## [Directions for this task]
Every line of the data below should be printed exactly.

-------- Supplied information --------

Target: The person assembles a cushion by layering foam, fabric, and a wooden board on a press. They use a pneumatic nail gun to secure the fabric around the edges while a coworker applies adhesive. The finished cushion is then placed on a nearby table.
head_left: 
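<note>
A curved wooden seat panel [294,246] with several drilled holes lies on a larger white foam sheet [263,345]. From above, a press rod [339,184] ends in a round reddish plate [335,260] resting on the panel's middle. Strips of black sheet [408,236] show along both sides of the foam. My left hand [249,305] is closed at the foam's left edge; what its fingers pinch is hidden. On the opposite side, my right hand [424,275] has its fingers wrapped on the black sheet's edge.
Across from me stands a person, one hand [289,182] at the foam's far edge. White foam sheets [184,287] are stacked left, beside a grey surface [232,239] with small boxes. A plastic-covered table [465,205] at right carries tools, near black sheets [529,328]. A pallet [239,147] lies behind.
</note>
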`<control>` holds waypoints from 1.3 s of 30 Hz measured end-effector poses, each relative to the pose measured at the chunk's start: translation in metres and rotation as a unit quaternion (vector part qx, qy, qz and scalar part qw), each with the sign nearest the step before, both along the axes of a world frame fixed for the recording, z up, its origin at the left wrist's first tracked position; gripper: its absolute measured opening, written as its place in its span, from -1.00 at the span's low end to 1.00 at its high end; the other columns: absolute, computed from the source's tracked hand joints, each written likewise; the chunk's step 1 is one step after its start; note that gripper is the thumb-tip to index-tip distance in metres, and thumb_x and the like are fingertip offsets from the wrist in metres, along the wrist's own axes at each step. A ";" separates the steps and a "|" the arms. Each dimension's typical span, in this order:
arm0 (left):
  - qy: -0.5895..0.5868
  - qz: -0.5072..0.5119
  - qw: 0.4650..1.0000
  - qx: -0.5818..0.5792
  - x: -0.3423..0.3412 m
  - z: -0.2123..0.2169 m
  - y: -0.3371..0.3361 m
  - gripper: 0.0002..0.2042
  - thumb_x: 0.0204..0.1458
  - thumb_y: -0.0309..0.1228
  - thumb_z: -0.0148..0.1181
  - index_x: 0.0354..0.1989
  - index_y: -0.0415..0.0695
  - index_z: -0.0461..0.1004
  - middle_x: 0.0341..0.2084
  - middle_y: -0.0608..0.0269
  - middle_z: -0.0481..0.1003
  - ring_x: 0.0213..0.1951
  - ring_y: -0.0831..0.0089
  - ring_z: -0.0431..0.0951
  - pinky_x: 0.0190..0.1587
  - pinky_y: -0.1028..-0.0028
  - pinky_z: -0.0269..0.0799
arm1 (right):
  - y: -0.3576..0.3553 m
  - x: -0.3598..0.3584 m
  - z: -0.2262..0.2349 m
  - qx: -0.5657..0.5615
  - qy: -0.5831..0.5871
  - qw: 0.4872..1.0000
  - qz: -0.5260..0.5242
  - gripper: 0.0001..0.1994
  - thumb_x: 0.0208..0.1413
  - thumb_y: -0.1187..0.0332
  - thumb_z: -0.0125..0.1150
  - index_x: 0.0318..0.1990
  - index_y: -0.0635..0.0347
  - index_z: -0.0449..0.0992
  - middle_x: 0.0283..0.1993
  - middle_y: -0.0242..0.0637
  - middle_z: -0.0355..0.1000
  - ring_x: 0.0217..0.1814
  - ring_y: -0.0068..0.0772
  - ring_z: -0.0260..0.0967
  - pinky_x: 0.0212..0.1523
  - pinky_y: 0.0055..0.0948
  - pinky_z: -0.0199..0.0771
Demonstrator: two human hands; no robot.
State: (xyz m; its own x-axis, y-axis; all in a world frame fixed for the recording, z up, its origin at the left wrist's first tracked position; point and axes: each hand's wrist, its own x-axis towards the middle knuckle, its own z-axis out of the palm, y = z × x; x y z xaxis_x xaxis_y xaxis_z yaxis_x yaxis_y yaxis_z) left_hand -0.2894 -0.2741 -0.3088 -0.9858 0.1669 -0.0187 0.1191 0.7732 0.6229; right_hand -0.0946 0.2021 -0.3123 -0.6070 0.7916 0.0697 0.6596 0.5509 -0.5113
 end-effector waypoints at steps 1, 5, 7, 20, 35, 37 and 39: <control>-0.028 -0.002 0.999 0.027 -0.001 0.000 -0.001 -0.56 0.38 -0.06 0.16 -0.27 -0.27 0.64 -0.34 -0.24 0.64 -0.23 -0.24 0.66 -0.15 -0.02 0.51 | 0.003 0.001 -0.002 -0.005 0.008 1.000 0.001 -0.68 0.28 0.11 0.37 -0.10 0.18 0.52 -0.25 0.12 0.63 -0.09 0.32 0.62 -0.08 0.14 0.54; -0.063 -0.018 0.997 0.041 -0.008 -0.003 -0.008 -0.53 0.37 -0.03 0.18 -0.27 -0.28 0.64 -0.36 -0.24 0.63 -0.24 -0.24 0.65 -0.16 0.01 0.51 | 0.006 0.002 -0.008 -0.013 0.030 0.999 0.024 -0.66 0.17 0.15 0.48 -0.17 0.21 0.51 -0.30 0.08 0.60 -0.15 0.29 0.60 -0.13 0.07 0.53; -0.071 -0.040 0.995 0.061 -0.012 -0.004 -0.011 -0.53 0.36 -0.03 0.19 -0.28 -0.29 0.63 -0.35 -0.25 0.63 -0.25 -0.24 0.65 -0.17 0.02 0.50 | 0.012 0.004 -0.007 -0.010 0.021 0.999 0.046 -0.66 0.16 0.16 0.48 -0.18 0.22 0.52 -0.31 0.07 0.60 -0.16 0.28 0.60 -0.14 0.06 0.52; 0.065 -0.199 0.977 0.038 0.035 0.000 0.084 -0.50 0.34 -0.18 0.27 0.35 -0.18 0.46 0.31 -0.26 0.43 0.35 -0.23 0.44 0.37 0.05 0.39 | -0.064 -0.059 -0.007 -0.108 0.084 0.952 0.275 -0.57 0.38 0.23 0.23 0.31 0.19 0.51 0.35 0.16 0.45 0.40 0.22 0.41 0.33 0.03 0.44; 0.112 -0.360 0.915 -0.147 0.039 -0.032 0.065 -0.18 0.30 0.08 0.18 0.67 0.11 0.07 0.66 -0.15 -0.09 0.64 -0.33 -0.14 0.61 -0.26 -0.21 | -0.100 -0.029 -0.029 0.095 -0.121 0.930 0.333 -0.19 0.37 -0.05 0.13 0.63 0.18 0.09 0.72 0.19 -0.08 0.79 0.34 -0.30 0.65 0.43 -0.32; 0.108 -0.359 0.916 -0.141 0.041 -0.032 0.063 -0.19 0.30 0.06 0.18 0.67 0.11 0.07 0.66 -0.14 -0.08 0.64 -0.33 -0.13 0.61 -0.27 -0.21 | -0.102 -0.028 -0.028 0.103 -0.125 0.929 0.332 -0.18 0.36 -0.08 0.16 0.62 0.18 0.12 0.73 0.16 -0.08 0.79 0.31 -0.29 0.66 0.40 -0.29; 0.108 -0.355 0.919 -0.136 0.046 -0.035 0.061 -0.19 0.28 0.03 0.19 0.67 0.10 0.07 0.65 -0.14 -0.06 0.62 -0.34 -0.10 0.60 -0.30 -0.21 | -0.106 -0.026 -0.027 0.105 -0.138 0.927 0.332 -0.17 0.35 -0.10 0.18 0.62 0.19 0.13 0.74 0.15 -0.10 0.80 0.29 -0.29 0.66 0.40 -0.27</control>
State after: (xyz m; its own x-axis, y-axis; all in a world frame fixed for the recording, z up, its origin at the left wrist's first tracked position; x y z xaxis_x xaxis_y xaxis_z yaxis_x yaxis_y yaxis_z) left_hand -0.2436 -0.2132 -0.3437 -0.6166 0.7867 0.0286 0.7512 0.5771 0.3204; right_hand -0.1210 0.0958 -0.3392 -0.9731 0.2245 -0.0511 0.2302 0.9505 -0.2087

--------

## [Written answer]
Target: The person assembles a cushion by layering foam, fabric, and a wooden board on a press. They use a pneumatic nail gun to secure the fabric around the edges while a coworker applies adhesive. The finished cushion is then placed on a nearby table.
head_left: 
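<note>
A curved wooden seat panel [294,246] with several drilled holes lies on a larger white foam sheet [263,345]. From above, a press rod [339,184] ends in a round reddish plate [335,260] resting on the panel's middle. Strips of black sheet [408,236] show along both sides of the foam. My left hand [249,305] is closed at the foam's left edge; what its fingers pinch is hidden. On the opposite side, my right hand [424,275] has its fingers wrapped on the black sheet's edge.
Across from me stands a person, one hand [289,182] at the foam's far edge. White foam sheets [184,287] are stacked left, beside a grey surface [232,239] with small boxes. A plastic-covered table [465,205] at right carries tools, near black sheets [529,328]. A pallet [239,147] lies behind.
</note>
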`<control>` holds waypoints from 1.3 s of 30 Hz measured end-effector poses, each relative to the pose measured at the chunk's start: translation in metres and rotation as a unit quaternion (vector part qx, qy, qz and scalar part qw), each with the sign nearest the step before, both along the axes of a world frame fixed for the recording, z up, its origin at the left wrist's first tracked position; gripper: its absolute measured opening, written as its place in its span, from -1.00 at the span's low end to 1.00 at its high end; the other columns: absolute, computed from the source's tracked hand joints, each written likewise; the chunk's step 1 is one step after its start; note that gripper is the thumb-tip to index-tip distance in metres, and thumb_x and the like are fingertip offsets from the wrist in metres, along the wrist's own axes at each step. A ";" separates the steps and a "|" the arms. Each dimension's typical span, in this order:
arm0 (left):
  - qy: -0.5895..0.5868
  - qz: -0.5072..0.5119
  - qw: 0.4650..1.0000
  - qx: -0.5818..0.5792
  - x: -0.3423..0.3412 m
  - z: -0.2123..0.2169 m
  - y: -0.3371..0.3361 m
  - gripper: 0.0002..0.2042
  - thumb_x: 0.0204..0.1458
  - thumb_y: -0.0309..0.1228
  - thumb_z: -0.0148..0.1181
  - index_x: 0.0354..0.1989
  - index_y: -0.0415..0.0695
  - index_z: -0.0461..0.1004
  - middle_x: 0.0341..0.2084
  - middle_y: -0.0608..0.0269
  - middle_z: -0.0481..0.1003
  - ring_x: 0.0213..0.1951
  - ring_y: -0.0831..0.0089
  - ring_z: -0.0431..0.0951
  - pinky_x: 0.0190..0.1587
  - pinky_y: -0.1028..-0.0028
  - pinky_z: -0.0269..0.0799
arm1 (right):
  - y: -0.3576..0.3553 m
  - x: -0.3598..0.3584 m
  - z: -0.2262..0.2349 m
  - qx: -0.5657..0.5615
  - qy: -0.5831..0.5871
  - qw: 0.4872..1.0000
  - qz: -0.5260..0.5242
  - gripper: 0.0001..0.1994
  - thumb_x: 0.0208..0.1413
  - thumb_y: -0.1187..0.0332
  - thumb_z: -0.0125..0.1150
  - index_x: 0.0318..0.1990
  - index_y: -0.0635..0.0347
  - index_z: -0.0449..0.0992
  - middle_x: 0.0283..0.1993
  - middle_y: -0.0242..0.0637
  - middle_z: -0.0355..0.1000
  - ring_x: 0.0217..0.1814
  - ring_y: -0.0068..0.0772
  - ring_z: -0.0260..0.0967
  - pinky_x: 0.0212..0.1523
  - pinky_y: 0.0055..0.0948
  - pinky_z: -0.0199..0.0771
Demonstrator: two human hands; no robot.
State: (xyz m; its own x-axis, y-axis; all in a world frame fixed for the recording, z up, its origin at the left wrist's first tracked position; point and axes: each hand's wrist, its own x-axis towards the middle knuckle, its own z-axis out of the palm, y = z × x; x y z xaxis_x xaxis_y xaxis_z yaxis_x yaxis_y yaxis_z) left_hand -0.2894 -0.2741 -0.3088 -0.9858 0.1669 -0.0187 0.1191 0.7732 0.6229; right_hand -0.0946 0.2021 -0.3123 -0.6070 0.7916 0.0697 0.6596 0.5509 -0.5113
 end-effector waypoints at steps 1, 5, 7, 20, 35, 37 and 39: <control>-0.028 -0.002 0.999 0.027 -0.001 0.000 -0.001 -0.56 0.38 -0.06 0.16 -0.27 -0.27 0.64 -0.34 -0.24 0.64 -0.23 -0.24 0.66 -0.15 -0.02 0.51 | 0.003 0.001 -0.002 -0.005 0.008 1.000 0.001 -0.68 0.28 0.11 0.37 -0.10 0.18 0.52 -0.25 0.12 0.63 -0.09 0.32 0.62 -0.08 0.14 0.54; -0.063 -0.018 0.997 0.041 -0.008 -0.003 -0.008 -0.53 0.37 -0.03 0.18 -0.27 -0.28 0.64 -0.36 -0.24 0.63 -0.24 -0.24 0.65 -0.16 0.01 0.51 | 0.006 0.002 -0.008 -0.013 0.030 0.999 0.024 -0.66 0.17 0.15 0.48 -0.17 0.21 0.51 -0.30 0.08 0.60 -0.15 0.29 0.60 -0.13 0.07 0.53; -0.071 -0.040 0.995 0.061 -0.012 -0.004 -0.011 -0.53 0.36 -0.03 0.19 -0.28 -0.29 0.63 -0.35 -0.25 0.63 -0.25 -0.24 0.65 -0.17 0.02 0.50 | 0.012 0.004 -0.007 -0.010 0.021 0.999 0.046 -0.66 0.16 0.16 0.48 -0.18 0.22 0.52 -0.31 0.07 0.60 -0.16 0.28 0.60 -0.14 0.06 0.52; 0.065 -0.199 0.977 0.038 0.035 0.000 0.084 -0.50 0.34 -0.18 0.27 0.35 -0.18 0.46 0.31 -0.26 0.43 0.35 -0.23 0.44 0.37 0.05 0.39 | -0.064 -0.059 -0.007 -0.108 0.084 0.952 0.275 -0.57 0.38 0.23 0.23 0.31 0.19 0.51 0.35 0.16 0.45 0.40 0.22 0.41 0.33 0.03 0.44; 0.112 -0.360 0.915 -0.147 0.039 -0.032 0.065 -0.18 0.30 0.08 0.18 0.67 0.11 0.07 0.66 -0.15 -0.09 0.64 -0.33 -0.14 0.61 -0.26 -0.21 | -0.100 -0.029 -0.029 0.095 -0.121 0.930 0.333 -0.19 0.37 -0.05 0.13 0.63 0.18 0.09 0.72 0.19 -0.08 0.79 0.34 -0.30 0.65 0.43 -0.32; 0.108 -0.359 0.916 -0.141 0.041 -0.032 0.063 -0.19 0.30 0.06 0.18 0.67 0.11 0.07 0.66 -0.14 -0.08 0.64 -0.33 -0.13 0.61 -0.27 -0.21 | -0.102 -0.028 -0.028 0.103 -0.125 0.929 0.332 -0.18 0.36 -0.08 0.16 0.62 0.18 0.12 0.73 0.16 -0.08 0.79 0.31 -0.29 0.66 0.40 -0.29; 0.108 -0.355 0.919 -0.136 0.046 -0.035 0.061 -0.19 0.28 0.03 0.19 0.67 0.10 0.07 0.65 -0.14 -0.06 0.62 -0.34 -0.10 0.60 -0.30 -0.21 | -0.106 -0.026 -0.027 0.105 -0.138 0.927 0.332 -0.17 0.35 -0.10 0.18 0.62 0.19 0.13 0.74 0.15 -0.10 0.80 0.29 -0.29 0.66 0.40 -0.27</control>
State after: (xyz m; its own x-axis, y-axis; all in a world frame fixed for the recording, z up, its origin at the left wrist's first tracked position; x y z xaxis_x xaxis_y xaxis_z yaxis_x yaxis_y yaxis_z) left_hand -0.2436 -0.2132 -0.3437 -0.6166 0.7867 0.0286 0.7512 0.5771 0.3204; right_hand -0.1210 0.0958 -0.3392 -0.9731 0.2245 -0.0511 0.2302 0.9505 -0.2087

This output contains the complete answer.